The registered contact is the person who:
- should keep all the paperwork
- reports certain changes of circumstances - for example change of address
- is the only one who can change the account or provider
You can change to a different type of Junior ISA or to a different provider at any time. You can also change the registered contact to someone else with parental responsibility at any time.
What happens when your child is 16 or 18
When your child is 16 they can become the registered contact and manage their own account if they want to.
When your child is 18 they can choose to take the money out of the Junior ISA or invest it in a different type of account. Otherwise the Junior ISA will automatically become an adult ISA.
Your child is terminally ill
You can only take money out of a Junior ISA before your child is 18 if they are terminally ill. This means that they have a disease or illness that is going to get worse and are likely to die within six months.
Who can take the money out?
Only the registered contact can take the money out. If there isn’t a registered contact, then whoever has parental responsibility for the child will need to apply to the provider to manage the account.
How to take the money out
Contact the HM Revenue & Customs (HMRC) Helpline to let them know that:
- your child is terminally ill
- you want to take money out of the Junior ISA
You will need to provide evidence that your child is terminally ill.
If your child gets Disability Living Allowance (DLA) because of their illness, tell the HMRC Helpline when you contact them.
If your child doesn’t get DLA, HMRC will send you a form for your doctor to complete and return to the Child Trust Fund Office.

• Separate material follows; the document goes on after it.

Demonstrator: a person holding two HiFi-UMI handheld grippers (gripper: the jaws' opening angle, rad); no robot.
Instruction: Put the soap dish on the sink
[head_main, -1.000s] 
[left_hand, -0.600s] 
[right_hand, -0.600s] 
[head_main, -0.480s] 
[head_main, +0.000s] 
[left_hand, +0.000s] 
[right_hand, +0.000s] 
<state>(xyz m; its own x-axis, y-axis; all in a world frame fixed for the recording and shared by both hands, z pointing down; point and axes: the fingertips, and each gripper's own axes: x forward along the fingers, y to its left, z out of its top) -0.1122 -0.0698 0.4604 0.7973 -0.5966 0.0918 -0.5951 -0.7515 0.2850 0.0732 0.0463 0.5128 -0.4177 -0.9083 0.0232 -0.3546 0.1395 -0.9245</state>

This office deals with all terminal illness cases for both Junior ISAs and Child Trust Fund accounts.
What happens next
HMRC will let you and the provider know if you can take the money out of the account.
Your child has died
The money in the account will be paid to the person who 'inherits' the child's estate (their property and possessions). This is often one of the child’s parents, but if your child was married, it could be their husband or wife.
What you need to do
This will be a very difficult time for you. If your child has died you don’t need to contact HMRC, but you will need to tell the provider so the account can be closed. The account provider will usually need proof, for example they may ask for the death certificate.